• What is expected: Copy the material below verbatim from the line with "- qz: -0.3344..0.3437" to the line with "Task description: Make", both lines included, omitting pictures and every line outside that range.

• Supplied material:
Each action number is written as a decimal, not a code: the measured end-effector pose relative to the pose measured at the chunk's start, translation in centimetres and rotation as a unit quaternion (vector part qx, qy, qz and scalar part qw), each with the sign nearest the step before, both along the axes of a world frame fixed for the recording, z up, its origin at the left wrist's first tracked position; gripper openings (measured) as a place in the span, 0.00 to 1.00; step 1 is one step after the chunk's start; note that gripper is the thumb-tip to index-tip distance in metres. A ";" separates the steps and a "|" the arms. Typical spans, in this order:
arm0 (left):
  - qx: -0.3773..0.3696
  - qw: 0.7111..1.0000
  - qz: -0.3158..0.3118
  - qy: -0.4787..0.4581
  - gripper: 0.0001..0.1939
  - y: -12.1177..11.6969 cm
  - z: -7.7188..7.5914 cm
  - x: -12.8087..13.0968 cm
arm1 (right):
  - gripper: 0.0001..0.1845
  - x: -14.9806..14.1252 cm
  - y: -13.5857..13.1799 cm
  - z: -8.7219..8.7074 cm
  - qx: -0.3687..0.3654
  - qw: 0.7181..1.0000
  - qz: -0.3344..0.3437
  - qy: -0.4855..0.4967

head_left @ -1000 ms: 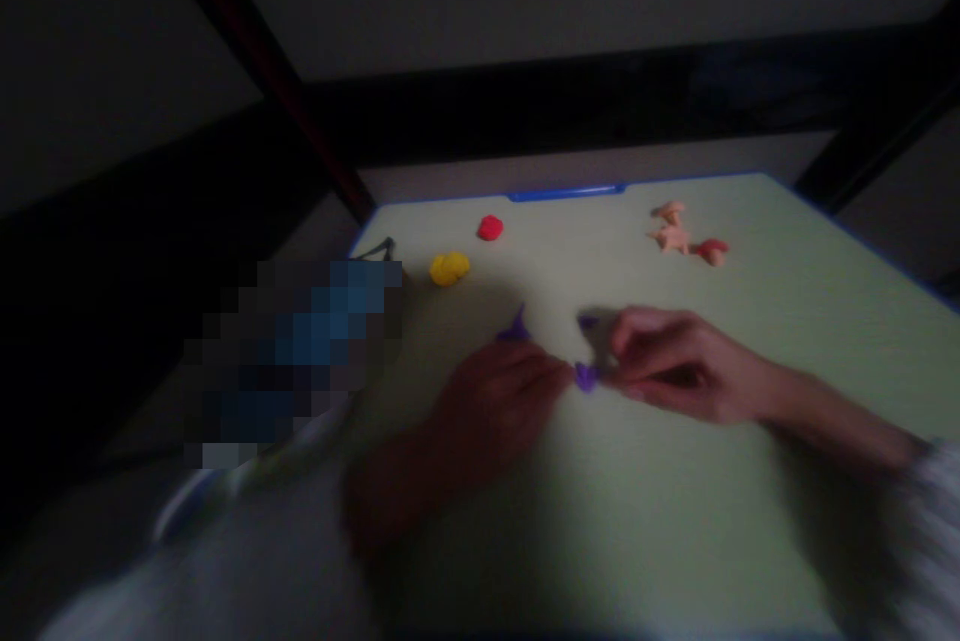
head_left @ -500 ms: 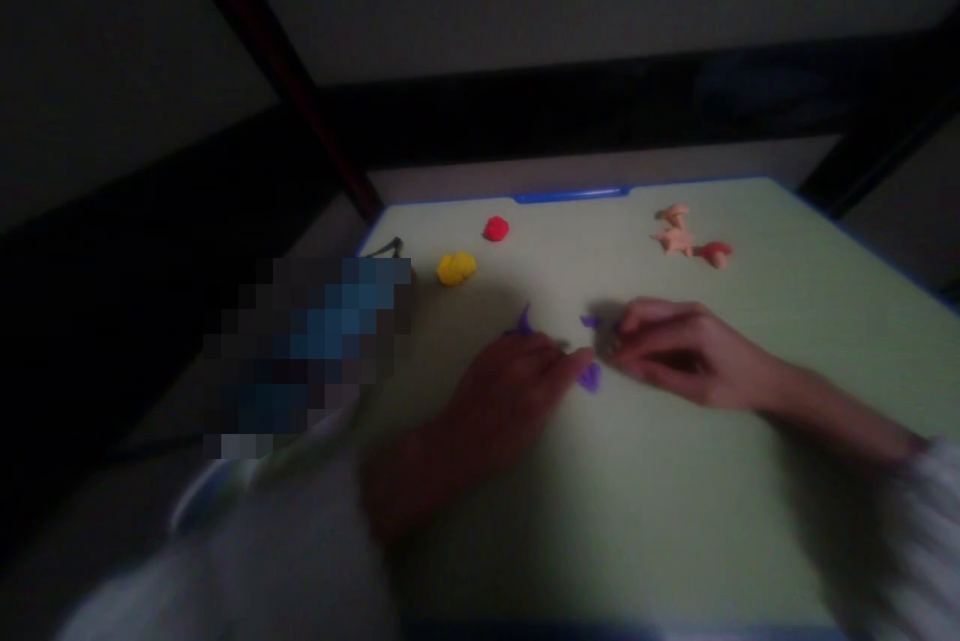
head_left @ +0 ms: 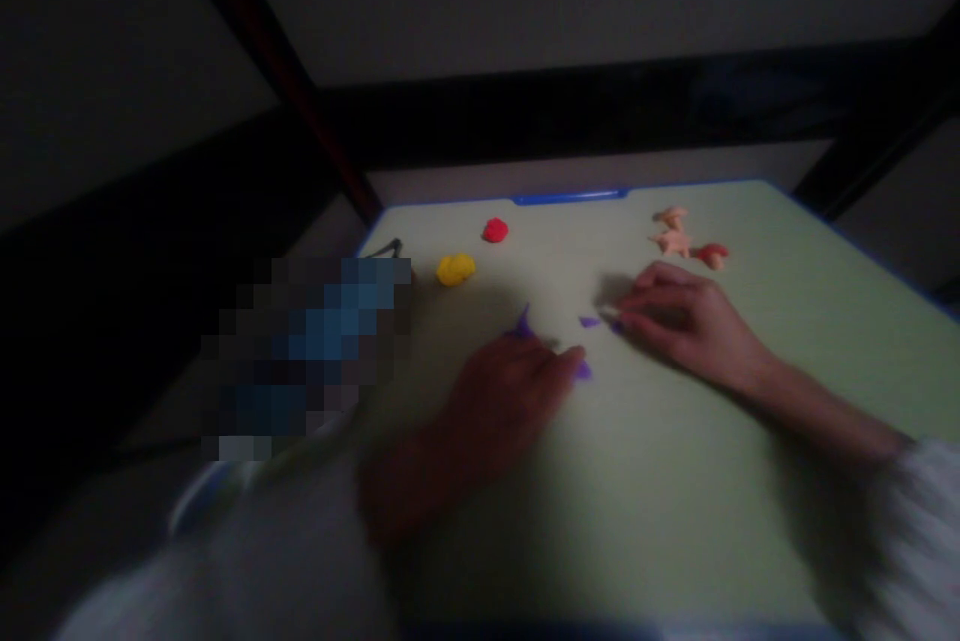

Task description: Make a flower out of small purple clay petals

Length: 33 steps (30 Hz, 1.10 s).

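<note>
Near the middle of the frame, I see the left hand (head_left: 510, 391) curled on the table (head_left: 637, 521). A purple lump (head_left: 583, 371) peeks out by its thumb, and a purple spike (head_left: 523, 323) sticks up behind it. I can't tell if it grips either one. To the right, the right hand (head_left: 701, 333) has its fingertips nearly together at a purple bit (head_left: 616, 327); I can't tell if it's held. A purple scrap (head_left: 589, 321) lies just left.

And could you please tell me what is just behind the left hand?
A purple, pointed clay-like piece shows behind the left hand; any lower part is covered, so unseen.
</note>
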<state>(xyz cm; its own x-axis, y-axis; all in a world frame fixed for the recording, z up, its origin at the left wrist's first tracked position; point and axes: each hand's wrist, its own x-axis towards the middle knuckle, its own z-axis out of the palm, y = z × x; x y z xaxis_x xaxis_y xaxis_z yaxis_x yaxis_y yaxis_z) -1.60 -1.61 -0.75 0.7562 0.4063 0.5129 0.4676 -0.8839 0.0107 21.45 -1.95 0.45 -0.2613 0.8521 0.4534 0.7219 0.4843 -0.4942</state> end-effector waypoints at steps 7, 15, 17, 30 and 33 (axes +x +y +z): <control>0.024 0.996 -0.031 -0.078 0.07 -0.3 0.3 -0.3 | 0.13 -0.8 0.4 -0.8 -0.012 0.997 0.002 -0.072; -0.130 0.958 -0.040 -0.251 0.09 -0.7 0.5 -0.1 | 0.07 -2.2 -0.2 -0.4 -0.032 0.998 0.007 0.059; -0.184 0.943 -0.032 -0.276 0.11 -0.8 0.9 -0.1 | 0.08 -3.0 -1.1 0.6 -0.095 0.979 0.040 0.179; -0.413 0.840 -0.072 -0.345 0.11 -0.4 1.3 -0.6 | 0.11 -6.7 -2.3 1.0 -0.284 0.841 0.158 0.432; -0.456 0.808 -0.081 -0.365 0.10 -0.7 1.1 -0.4 | 0.13 -7.0 -2.5 0.4 -0.264 0.842 0.168 0.439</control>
<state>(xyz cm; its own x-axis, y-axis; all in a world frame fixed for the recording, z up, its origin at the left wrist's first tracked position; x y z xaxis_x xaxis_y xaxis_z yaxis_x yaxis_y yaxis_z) -2.02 -2.30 0.39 0.4688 0.7926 0.3899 -0.0784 -0.4023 0.9121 14.43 -4.42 0.83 -0.2901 0.9402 0.1784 -0.1686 0.1333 -0.9766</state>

• Output:
  - qz: -0.3344..0.3437
  - qy: -0.4855..0.4967

head_left @ -1000 ms: 
head_left @ -500 ms: 
head_left @ +0 ms: 

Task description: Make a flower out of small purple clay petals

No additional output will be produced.